### REQUIRED WORK
Transcribe word for word the lines below from the line with "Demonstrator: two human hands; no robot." through the line with "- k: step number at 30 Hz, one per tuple", ends included.
══ SUPPLIED RECORDS
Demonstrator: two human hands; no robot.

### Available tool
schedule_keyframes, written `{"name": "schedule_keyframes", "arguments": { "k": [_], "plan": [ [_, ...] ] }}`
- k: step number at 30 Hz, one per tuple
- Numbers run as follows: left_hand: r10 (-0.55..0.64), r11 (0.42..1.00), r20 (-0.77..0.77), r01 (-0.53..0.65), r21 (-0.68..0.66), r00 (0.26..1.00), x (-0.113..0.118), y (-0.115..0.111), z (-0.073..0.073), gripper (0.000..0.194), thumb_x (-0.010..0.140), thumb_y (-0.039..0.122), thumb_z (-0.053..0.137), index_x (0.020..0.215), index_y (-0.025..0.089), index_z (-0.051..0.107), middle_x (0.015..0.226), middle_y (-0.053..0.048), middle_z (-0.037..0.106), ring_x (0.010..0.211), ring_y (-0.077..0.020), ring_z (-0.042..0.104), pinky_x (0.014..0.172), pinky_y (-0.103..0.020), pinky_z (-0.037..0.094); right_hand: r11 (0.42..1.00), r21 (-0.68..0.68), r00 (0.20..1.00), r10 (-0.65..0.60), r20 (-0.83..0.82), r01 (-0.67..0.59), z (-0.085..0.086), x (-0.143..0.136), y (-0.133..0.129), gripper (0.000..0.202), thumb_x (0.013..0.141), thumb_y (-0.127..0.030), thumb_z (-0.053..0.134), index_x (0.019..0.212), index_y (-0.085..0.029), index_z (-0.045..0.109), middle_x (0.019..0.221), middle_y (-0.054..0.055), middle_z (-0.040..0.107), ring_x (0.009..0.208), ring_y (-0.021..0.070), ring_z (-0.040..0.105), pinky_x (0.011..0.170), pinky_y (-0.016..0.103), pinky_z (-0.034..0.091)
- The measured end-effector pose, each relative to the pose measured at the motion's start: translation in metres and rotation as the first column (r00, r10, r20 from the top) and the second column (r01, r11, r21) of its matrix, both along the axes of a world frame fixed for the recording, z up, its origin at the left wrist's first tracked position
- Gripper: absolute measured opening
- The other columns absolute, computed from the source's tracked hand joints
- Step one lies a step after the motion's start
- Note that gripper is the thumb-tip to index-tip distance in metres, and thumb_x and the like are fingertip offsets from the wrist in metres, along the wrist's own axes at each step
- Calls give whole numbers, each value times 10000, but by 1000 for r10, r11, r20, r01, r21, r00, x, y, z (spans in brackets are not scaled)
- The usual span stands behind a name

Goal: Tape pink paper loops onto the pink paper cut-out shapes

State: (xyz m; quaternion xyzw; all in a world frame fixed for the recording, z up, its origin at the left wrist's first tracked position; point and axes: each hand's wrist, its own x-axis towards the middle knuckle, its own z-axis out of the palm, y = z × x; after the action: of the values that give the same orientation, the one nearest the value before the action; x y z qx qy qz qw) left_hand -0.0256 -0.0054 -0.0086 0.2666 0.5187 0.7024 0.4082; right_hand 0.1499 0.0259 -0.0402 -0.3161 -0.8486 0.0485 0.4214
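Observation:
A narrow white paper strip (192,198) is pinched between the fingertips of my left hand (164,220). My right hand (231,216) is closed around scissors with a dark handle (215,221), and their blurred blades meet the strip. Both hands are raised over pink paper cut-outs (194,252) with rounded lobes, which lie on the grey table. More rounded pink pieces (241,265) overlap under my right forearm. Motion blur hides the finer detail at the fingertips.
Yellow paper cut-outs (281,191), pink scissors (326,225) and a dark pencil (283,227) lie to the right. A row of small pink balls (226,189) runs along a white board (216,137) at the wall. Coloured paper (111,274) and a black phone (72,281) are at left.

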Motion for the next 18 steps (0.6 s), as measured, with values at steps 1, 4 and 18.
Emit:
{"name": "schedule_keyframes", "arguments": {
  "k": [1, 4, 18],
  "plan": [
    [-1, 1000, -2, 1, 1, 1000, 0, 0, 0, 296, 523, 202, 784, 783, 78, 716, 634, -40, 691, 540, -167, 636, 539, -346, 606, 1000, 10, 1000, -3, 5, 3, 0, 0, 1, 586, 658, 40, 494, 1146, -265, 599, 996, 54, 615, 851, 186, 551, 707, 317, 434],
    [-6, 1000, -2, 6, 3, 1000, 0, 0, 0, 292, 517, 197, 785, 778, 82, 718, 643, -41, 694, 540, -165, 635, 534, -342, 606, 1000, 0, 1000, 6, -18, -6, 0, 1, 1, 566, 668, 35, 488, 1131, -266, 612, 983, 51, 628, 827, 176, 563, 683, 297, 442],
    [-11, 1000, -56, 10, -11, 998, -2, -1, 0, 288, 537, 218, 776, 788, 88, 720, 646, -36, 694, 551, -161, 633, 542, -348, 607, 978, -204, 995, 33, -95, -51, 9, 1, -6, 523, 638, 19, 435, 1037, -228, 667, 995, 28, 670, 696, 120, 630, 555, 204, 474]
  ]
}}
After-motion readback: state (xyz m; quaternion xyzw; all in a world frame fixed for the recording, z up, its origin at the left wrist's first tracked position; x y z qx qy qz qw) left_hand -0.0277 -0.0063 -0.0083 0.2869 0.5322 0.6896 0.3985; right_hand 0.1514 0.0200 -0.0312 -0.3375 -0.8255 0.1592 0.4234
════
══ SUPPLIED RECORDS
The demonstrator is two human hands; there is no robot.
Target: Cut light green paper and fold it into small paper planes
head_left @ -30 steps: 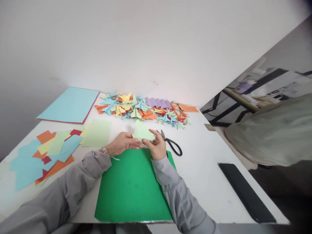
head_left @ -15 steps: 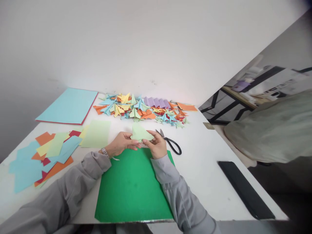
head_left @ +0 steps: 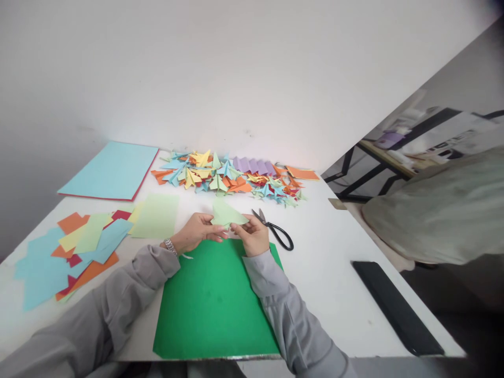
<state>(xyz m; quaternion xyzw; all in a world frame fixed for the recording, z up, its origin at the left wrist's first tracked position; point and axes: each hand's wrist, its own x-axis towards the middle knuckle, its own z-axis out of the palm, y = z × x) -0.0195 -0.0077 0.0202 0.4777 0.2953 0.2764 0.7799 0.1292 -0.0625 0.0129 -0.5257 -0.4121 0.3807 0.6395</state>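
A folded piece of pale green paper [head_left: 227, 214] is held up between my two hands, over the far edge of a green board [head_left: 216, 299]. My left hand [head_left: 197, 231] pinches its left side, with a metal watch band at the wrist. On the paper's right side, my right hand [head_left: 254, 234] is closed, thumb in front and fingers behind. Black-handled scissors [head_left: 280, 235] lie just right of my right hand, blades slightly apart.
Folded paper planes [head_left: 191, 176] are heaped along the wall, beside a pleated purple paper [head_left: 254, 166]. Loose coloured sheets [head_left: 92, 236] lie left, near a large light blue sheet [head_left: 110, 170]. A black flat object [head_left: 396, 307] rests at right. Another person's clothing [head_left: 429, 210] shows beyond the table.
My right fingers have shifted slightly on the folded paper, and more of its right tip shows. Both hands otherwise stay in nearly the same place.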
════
### TASK RESPONSE
Demonstrator: two human hands; no robot.

### Available tool
schedule_keyframes, written `{"name": "schedule_keyframes", "arguments": { "k": [_], "plan": [ [_, ...] ] }}`
- k: step number at 30 Hz, one per tuple

That covers the exercise completely.